**YOUR INSTRUCTIONS**
Your task is to find every line of the listing that includes "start" and copy it.

**DATA EXTRACT**
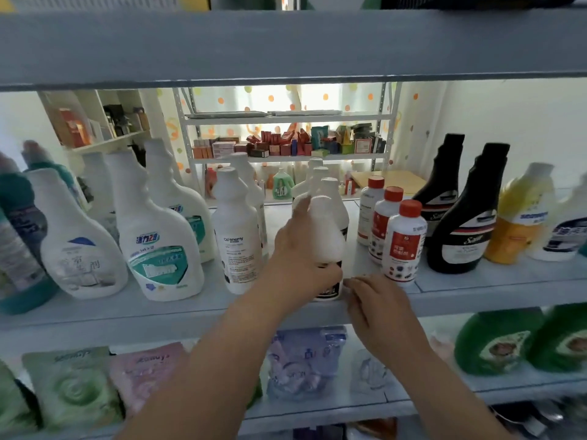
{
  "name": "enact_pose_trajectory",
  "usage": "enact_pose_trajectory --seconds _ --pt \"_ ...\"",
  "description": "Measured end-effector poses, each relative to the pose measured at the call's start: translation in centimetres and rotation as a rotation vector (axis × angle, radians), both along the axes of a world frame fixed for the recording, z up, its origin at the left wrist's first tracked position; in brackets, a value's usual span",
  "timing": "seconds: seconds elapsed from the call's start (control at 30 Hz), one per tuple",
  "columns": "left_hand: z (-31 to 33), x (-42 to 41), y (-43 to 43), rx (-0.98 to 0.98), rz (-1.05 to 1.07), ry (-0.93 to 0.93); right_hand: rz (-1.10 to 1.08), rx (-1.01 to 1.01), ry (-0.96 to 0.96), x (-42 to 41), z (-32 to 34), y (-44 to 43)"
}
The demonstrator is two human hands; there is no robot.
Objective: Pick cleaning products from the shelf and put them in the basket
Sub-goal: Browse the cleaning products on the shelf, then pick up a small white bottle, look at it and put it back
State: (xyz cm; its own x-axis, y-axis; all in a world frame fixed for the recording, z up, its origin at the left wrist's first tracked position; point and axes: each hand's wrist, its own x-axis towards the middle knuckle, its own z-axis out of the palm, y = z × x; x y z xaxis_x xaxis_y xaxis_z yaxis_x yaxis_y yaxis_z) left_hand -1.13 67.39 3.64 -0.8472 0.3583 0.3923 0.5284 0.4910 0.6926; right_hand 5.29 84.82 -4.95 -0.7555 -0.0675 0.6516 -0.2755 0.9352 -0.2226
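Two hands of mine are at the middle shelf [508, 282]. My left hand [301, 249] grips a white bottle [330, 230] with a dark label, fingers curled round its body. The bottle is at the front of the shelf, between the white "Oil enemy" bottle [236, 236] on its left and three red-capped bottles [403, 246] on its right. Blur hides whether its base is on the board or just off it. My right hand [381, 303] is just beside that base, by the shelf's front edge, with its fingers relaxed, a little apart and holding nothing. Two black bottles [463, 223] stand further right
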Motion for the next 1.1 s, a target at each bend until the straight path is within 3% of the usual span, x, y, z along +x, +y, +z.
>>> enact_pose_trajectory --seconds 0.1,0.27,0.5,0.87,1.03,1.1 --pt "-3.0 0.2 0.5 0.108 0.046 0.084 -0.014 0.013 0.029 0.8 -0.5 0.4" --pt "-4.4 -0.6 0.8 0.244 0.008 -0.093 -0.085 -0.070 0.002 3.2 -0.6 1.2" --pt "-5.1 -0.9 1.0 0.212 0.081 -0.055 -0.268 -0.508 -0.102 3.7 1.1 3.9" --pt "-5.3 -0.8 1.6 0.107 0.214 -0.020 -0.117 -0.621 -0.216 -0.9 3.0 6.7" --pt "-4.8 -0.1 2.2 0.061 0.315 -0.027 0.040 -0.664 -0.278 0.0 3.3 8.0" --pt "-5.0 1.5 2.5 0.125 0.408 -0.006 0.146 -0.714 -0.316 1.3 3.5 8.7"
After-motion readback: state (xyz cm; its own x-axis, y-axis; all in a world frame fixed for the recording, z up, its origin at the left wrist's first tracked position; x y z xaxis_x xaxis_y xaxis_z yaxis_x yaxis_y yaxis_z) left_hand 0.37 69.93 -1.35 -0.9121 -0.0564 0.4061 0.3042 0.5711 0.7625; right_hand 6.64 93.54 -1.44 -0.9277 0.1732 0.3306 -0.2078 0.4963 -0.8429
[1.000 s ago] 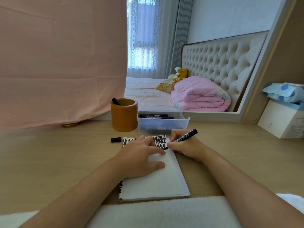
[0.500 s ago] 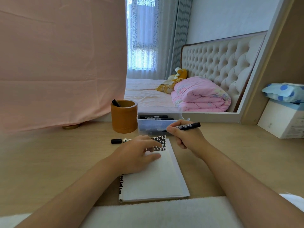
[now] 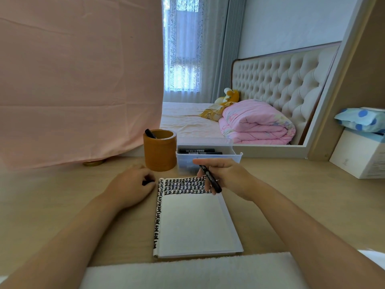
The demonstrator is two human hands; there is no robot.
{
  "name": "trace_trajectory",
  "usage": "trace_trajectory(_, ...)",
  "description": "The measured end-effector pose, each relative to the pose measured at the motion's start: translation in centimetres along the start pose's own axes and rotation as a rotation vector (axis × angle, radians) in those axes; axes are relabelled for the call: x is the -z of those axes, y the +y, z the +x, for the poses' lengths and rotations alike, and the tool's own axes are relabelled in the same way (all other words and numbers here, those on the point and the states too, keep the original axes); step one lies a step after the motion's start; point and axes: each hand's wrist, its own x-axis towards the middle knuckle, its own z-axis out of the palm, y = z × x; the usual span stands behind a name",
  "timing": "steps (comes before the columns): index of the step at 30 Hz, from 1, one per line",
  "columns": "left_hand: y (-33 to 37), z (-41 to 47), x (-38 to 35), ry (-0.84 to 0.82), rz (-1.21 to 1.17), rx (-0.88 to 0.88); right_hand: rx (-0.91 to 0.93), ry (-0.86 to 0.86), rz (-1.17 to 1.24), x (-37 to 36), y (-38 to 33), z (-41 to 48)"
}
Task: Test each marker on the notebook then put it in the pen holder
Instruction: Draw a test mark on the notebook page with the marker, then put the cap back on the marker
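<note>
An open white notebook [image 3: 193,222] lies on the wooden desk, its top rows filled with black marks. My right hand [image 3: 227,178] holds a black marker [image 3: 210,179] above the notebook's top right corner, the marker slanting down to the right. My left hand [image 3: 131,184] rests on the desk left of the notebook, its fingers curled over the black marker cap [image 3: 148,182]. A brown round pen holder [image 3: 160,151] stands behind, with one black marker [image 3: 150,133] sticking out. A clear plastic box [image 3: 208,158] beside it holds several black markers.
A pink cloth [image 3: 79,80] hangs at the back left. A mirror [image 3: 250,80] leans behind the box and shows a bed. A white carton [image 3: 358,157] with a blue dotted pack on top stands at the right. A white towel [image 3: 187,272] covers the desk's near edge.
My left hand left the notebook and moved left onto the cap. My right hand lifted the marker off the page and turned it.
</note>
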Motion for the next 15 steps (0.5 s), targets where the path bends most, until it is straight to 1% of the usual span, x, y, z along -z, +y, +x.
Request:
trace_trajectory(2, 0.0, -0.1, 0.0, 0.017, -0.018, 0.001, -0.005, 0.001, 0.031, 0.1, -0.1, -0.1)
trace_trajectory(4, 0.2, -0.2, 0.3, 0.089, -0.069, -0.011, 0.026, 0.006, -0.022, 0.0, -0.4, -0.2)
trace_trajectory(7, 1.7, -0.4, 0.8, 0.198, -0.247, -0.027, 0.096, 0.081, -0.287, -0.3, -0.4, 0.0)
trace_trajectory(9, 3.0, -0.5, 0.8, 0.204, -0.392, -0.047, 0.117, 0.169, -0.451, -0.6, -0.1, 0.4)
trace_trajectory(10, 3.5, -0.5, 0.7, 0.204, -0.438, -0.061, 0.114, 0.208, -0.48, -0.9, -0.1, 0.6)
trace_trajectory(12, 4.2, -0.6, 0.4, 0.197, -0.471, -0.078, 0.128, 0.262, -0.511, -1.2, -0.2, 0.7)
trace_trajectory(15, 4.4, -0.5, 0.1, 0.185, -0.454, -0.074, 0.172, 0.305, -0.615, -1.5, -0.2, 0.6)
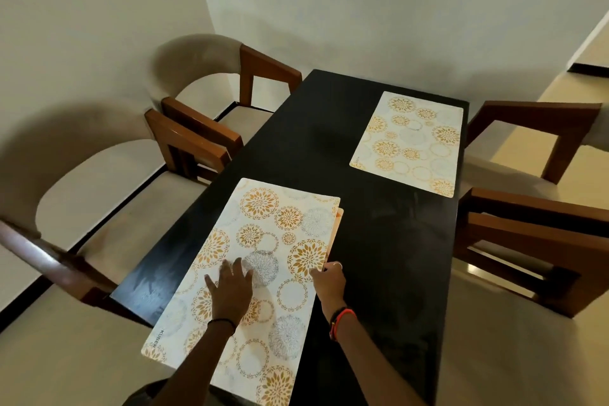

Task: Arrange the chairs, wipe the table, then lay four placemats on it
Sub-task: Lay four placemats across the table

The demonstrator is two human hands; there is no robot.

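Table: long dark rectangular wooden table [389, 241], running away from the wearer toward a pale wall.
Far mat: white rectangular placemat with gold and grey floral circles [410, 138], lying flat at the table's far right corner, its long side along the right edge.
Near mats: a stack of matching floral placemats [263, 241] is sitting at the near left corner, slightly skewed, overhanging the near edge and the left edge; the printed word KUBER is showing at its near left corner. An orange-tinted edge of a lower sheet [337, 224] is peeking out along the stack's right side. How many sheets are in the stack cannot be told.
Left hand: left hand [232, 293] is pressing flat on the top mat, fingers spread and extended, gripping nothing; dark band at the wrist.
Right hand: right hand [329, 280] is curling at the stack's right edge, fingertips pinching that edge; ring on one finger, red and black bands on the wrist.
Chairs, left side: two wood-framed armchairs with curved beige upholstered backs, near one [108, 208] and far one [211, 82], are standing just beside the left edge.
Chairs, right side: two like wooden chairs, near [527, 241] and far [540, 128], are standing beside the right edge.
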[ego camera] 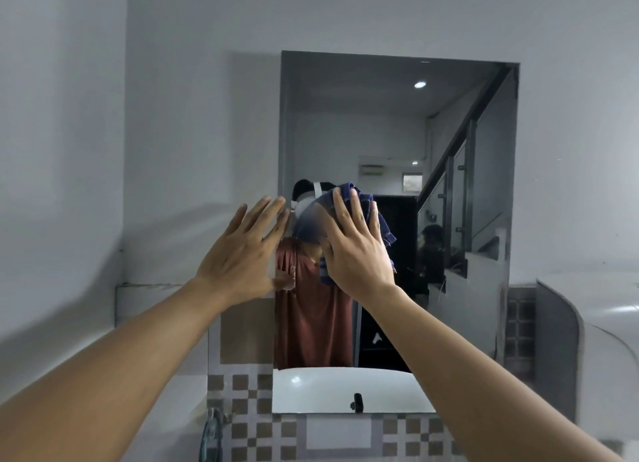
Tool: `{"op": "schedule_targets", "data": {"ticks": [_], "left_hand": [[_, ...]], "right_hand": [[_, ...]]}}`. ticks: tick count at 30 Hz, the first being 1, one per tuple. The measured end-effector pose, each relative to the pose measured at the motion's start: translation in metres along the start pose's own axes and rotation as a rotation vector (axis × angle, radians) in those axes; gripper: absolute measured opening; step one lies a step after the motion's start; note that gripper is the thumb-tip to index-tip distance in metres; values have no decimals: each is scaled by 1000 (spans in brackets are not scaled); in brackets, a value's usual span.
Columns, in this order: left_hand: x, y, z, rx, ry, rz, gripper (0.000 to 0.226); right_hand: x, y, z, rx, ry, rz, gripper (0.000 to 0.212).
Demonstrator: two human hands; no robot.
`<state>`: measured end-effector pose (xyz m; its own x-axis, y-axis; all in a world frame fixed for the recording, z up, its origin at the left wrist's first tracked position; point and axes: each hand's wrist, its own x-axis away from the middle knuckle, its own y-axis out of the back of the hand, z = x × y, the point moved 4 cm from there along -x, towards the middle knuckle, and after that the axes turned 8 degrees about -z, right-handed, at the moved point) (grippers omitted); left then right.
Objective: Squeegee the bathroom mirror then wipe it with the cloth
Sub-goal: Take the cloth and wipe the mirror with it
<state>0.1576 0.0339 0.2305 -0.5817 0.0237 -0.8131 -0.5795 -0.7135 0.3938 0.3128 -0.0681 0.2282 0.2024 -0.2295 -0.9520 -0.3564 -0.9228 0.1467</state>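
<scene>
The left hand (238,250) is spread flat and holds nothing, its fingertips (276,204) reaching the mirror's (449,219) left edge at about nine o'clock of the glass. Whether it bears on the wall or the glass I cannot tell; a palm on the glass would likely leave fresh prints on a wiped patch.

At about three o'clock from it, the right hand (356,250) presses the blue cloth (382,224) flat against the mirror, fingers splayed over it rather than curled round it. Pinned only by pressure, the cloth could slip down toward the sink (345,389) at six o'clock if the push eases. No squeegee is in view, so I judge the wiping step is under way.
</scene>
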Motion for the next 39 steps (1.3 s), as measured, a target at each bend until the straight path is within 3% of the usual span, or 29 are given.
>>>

**OUTPUT OF THE EXERCISE**
  "description": "Measured end-effector poses, each relative to the pose measured at the call's start: translation in centimetres and rotation as a rotation vector (axis × angle, radians), both along the axes of a world frame fixed for the recording, z up, its origin at the left wrist's first tracked position; in brackets, a value's usual span",
  "timing": "seconds: seconds elapsed from the call's start (control at 30 Hz), one per tuple",
  "description": "The measured end-effector pose, each relative to the pose measured at the motion's start: translation in centimetres along the start pose's own axes and rotation as a rotation vector (axis × angle, radians) in those axes; axes are relabelled for the call: x is the -z of those axes, y the +y, z the +x, for the poses' lengths and rotations alike, and the tool's own axes are relabelled in the same way (all other words and numbers here, those on the point and the states too, keep the original axes); step one lies a step after the motion's start; point and axes: each hand's wrist, its own x-axis towards the middle knuckle, its own z-axis out of the palm, y = z × x; the usual span stands behind a name",
Tool: `{"op": "schedule_targets", "data": {"ticks": [_], "left_hand": [[_, ...]], "right_hand": [[_, ...]]}}`. ticks: tick count at 30 Hz, the first being 1, one per tuple. The measured end-effector pose, each relative to the pose measured at the motion's start: translation in metres along the start pose's own axes and rotation as a rotation vector (axis × angle, radians) in those axes; gripper: absolute measured opening; step one lies a step after the motion's start; note that gripper is the thumb-tip to index-tip distance in metres; values have no decimals: each is scaled by 1000 (spans in brackets are not scaled); in brackets, a value's usual span.

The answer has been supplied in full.